YOUR GOAL:
Restate each of the lines below word for word and drop every picture.

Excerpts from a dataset
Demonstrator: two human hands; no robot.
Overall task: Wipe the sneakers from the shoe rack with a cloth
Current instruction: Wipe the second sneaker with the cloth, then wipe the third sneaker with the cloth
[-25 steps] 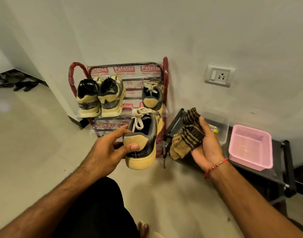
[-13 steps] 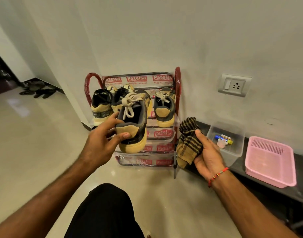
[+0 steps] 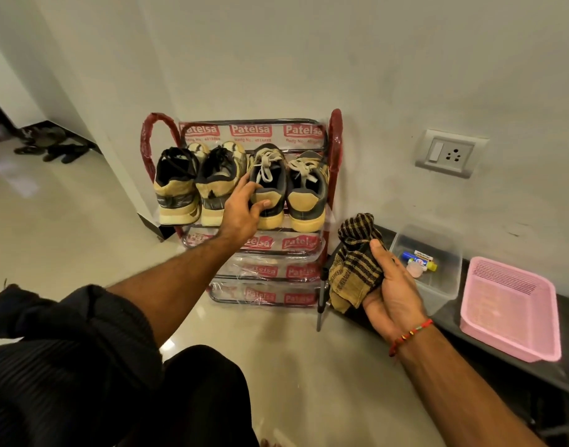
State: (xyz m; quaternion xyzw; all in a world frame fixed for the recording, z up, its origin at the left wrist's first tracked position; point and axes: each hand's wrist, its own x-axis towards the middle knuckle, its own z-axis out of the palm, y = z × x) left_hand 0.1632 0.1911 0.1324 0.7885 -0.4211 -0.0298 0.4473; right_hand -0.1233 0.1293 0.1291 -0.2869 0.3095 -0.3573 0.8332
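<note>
A red metal shoe rack [image 3: 336, 146] stands against the wall with several tan-and-black sneakers on its top shelf. My left hand [image 3: 241, 208] reaches to the third sneaker [image 3: 270, 188], fingers and thumb wrapped round its heel as it sits on the shelf between a dark-laced sneaker [image 3: 220, 182] and the rightmost sneaker [image 3: 309, 195]. My right hand [image 3: 391, 291] holds a bunched brown-and-black checked cloth [image 3: 354, 262] to the right of the rack, low down.
A low black bench [image 3: 508, 372] at the right carries a clear plastic box [image 3: 450, 279] with small tubes and a pink basket [image 3: 508, 343]. A wall socket [image 3: 450, 154] sits above it. Dark shoes [image 3: 51, 146] lie on the floor far left. My knees fill the bottom.
My left hand carried the sneaker up and away from me and set it on the rack's top shelf beside the rightmost sneaker. The right hand kept the cloth.
</note>
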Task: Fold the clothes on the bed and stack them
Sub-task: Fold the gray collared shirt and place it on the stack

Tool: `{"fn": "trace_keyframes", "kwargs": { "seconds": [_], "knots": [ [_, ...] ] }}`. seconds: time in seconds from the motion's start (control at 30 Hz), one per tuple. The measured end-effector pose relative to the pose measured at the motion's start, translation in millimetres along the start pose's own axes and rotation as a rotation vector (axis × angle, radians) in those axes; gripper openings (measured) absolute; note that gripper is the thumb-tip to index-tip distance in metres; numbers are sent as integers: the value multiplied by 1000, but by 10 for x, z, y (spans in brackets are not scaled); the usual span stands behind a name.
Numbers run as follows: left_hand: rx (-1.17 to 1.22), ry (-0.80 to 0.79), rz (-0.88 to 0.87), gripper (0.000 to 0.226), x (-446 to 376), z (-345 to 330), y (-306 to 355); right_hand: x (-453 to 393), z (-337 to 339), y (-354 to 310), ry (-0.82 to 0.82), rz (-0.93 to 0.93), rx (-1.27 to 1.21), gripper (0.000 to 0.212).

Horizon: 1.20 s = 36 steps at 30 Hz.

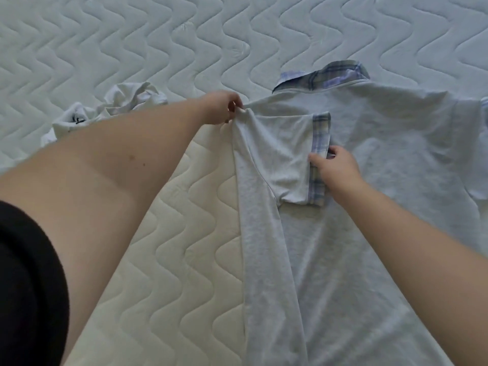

YOUR RESPONSE:
Demonstrator: two human hands; no robot.
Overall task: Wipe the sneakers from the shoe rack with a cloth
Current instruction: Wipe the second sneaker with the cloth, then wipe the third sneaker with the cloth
[-25 steps] 
[-13 steps] 
[+0 steps] 
State: (xyz m; quaternion xyzw; all in a world frame fixed for the recording, z up, its origin at the left wrist's first tracked position; point and axes: each hand's wrist, its own x-axis towards the middle knuckle, its own z-axis out of the palm, y = z × x) left_hand 0.1632 0.1911 0.1324 0.7885 -0.4211 -0.0298 0.4473; right_hand -0.1233 0.1293 0.1291 -0.2869 0.3095 -0.3573 0.8332
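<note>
A red metal shoe rack [image 3: 336, 146] stands against the wall with several tan-and-black sneakers on its top shelf. My left hand [image 3: 241, 208] reaches to the third sneaker [image 3: 270, 188], fingers and thumb wrapped round its heel as it sits on the shelf between a dark-laced sneaker [image 3: 220, 182] and the rightmost sneaker [image 3: 309, 195]. My right hand [image 3: 391, 291] holds a bunched brown-and-black checked cloth [image 3: 354, 262] to the right of the rack, low down.
A low black bench [image 3: 508, 372] at the right carries a clear plastic box [image 3: 450, 279] with small tubes and a pink basket [image 3: 508, 343]. A wall socket [image 3: 450, 154] sits above it. Dark shoes [image 3: 51, 146] lie on the floor far left. My knees fill the bottom.
My left hand carried the sneaker up and away from me and set it on the rack's top shelf beside the rightmost sneaker. The right hand kept the cloth.
</note>
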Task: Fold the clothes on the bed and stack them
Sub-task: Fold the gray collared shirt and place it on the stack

Tool: `{"fn": "trace_keyframes", "kwargs": { "seconds": [_], "knots": [ [_, ...] ] }}`. seconds: time in seconds from the motion's start (control at 30 Hz), one per tuple. The measured end-effector pose relative to the pose measured at the motion's start, translation in millimetres along the start pose's own axes and rotation as a rotation vector (axis × angle, radians) in those axes; gripper openings (measured) absolute; note that gripper is the thumb-tip to index-tip distance in metres; numbers are sent as integers: the value multiplied by 1000, but by 10 for x, z, y (spans in brackets are not scaled); the usual span stands behind a name.
Numbers run as follows: left_hand: rx (-1.17 to 1.22), ry (-0.80 to 0.79), rz (-0.88 to 0.87), gripper (0.000 to 0.226), x (-446 to 376), z (-345 to 330), y (-306 to 355); right_hand: x (-453 to 393), z (-337 to 339), y (-354 to 310), ry (-0.82 to 0.82), rz (-0.93 to 0.93), rx (-1.27 to 1.21), gripper (0.000 to 0.212).

Horizon: 1.20 s = 36 steps at 30 Hz.

Reply complete, and nothing else is required.